Latest revision as of 08:52, 18 November 2022


Parmenides of Elea (c. 515 – 450 B.C.E.) was a Greek pre-Socratic philosopher, born in Elea, a Greek city on the southern coast of Italy. He is reported to have been a student of Xenophanes, a teacher of Zeno of Elea, and a major thinker of the Eleatic school.

Earlier pre-Socratic philosophers identified the ultimate principle of the world with its elements (“water” in Thales; “air” in Anaximenes; “number” in Pythagoras) or an unspecified element “undetermined” in Anaximander). Parmenides comprehended both existential and logical characteristics of the principle, and formulated them as a philosophical doctrine. Earlier pre-Socratics presupposed that the principle was logically identical with itself (the principle of self-identity) and it exists by itself (self-subsistence) as an immutable, immobile, eternal being. Although earlier thinkers implicitly presupposed these ontological and logical characteristics of the principle, they never conceptualized and presented them in explicit form.

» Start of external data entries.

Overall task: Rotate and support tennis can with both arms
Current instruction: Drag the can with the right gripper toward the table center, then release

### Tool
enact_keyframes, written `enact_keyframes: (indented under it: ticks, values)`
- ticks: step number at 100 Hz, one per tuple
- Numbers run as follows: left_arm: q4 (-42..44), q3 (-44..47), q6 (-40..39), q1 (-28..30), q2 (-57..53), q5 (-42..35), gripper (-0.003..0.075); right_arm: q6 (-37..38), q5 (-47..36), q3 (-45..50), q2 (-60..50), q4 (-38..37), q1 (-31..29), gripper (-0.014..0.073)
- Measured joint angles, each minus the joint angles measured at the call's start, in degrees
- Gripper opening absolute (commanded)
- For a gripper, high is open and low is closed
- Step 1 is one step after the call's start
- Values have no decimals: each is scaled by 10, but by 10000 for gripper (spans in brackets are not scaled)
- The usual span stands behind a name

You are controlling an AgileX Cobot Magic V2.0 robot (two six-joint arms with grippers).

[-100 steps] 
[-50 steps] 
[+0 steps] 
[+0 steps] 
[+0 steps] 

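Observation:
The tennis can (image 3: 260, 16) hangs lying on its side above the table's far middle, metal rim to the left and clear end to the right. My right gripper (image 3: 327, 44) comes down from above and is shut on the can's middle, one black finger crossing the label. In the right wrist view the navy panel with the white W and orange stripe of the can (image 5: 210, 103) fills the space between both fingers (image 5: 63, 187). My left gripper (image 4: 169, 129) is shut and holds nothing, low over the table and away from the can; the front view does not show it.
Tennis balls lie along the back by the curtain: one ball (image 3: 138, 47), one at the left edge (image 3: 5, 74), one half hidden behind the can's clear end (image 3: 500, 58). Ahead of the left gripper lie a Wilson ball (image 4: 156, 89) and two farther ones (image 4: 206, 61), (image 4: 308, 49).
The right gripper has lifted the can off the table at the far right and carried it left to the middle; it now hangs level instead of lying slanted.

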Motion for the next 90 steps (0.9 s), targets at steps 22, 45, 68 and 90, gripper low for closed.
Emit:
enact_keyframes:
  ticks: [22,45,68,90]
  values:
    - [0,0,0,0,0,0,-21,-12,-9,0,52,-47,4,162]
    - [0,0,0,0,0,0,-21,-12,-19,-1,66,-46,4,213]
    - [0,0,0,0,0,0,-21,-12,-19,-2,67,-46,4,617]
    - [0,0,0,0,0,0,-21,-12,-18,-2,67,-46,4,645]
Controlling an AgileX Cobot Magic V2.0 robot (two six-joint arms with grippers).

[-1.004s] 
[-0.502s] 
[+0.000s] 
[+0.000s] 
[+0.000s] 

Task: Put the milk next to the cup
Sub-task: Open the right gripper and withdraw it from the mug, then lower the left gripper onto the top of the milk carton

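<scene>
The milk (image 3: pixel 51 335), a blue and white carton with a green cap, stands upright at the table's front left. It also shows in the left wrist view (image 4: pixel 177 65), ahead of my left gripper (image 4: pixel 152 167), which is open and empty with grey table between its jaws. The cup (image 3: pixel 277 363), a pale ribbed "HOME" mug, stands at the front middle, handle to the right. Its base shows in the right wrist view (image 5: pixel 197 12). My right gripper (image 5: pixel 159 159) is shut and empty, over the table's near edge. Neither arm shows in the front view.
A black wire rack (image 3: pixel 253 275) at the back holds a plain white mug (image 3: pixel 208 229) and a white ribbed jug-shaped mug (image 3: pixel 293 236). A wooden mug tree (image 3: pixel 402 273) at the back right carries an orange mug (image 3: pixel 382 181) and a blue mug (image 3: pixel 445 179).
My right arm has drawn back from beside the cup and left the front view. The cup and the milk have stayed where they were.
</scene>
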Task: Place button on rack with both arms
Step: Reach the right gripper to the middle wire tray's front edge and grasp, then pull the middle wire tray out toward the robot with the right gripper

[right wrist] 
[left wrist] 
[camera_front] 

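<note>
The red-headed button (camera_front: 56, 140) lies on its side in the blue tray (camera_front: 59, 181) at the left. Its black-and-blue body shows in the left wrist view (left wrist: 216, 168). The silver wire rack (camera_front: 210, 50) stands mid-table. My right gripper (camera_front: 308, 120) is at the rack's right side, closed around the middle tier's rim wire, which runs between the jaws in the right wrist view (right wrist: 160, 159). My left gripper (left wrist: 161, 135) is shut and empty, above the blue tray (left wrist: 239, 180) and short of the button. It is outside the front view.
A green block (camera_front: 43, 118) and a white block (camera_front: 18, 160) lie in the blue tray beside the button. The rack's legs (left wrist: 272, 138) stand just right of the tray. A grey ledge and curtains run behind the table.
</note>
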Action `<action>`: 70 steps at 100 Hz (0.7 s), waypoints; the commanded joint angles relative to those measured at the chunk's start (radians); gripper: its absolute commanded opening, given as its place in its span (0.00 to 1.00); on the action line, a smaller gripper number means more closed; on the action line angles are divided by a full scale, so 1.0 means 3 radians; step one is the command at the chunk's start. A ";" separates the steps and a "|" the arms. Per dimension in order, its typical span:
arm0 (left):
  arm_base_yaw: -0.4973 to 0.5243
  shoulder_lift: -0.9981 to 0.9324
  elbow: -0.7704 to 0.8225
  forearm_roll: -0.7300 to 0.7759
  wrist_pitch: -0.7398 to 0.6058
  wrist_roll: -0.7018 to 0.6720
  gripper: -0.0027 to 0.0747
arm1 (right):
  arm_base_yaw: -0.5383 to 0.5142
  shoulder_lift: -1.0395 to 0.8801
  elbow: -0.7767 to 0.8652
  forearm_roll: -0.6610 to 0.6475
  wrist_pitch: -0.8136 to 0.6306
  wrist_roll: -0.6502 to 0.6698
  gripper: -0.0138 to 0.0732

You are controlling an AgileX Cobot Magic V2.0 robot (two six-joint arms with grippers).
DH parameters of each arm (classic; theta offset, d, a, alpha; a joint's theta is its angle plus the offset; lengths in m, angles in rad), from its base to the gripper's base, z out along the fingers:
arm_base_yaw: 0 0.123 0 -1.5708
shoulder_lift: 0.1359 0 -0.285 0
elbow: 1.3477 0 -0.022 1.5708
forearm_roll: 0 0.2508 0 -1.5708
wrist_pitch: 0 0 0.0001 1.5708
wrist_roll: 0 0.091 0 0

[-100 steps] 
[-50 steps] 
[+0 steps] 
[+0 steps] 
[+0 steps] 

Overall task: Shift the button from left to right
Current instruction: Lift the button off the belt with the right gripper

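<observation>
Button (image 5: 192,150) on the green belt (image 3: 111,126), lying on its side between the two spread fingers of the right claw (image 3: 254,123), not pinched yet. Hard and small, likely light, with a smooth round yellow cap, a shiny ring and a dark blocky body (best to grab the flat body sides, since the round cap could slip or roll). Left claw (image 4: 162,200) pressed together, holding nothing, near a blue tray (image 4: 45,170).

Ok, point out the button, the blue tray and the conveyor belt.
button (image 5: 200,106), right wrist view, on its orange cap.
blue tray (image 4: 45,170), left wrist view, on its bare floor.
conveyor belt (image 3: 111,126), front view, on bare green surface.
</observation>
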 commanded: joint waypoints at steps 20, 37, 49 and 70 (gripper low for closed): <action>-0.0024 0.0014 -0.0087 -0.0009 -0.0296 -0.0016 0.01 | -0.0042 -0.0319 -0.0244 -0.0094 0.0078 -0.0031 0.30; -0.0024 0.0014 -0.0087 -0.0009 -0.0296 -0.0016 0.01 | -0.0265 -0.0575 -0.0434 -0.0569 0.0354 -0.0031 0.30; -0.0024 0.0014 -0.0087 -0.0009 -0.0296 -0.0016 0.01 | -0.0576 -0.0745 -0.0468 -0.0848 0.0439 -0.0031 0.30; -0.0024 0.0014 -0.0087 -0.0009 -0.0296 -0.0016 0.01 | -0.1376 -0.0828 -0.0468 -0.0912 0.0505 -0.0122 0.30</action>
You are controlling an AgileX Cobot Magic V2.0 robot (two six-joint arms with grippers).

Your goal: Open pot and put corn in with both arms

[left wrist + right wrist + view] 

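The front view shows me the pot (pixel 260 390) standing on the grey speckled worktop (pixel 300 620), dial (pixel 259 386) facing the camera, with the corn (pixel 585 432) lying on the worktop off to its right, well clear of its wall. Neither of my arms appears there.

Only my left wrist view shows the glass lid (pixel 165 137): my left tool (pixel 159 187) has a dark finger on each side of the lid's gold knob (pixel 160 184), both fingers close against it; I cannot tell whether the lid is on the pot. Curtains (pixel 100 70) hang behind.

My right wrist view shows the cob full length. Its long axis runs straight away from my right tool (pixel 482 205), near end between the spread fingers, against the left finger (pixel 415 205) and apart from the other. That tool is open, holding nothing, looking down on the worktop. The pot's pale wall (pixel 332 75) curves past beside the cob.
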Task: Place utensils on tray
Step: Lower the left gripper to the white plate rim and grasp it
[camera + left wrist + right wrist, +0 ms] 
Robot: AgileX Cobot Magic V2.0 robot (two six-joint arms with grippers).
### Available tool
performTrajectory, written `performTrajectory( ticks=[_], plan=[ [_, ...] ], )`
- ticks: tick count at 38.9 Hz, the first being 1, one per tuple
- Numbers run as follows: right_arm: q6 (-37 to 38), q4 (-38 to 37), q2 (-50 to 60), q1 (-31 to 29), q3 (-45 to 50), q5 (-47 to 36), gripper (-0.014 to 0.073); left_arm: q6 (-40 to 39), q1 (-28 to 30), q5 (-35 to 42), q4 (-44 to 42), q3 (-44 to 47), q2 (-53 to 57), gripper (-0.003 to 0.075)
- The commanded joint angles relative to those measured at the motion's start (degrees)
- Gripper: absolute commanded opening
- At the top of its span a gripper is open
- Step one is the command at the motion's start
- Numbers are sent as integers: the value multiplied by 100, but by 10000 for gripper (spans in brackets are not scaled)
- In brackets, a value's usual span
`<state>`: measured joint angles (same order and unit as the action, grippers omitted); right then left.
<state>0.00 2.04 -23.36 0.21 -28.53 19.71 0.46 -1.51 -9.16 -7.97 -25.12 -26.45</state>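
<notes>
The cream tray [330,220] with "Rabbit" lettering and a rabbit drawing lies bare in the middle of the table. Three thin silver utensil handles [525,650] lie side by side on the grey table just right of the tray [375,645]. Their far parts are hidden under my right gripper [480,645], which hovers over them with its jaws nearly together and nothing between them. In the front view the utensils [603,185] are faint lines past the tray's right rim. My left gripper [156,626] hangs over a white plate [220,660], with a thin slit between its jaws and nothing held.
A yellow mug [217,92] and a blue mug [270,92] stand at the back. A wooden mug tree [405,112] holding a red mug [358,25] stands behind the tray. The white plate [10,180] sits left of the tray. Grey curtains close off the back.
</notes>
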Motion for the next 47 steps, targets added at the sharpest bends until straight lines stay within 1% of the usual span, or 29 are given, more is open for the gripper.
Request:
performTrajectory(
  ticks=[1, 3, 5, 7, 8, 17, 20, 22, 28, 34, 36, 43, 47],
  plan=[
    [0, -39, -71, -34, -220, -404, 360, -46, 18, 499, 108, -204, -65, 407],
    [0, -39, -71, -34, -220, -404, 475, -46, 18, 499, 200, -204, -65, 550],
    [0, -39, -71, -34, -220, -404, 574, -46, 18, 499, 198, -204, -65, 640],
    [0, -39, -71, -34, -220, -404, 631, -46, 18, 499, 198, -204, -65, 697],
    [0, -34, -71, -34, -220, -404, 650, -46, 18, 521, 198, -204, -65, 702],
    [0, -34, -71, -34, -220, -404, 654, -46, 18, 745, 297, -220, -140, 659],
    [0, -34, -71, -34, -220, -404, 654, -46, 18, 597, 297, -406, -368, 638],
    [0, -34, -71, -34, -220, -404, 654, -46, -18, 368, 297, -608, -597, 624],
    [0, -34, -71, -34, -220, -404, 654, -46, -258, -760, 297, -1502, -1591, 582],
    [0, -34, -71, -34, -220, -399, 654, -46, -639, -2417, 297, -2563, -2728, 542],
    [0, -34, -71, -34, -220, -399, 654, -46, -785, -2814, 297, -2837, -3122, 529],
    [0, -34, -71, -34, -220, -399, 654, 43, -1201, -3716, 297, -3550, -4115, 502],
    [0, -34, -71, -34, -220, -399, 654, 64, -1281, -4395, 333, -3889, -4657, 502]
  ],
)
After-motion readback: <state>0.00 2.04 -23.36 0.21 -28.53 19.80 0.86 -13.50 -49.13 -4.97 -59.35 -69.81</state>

Parmenides conceptualized self-existence and logical self-identity as the first principle of philosophy. In other words, Parmenides established self-reflexivity and self-sufficiency of truth. That is truth exists by itself without change for eternity. He ascribed perfection and permanence as the qualifications to the true being or existence. Evaluating from this criteria, Parmenides disqualified all beings subject to change and alternation as non-being or mere appearance, not true existence.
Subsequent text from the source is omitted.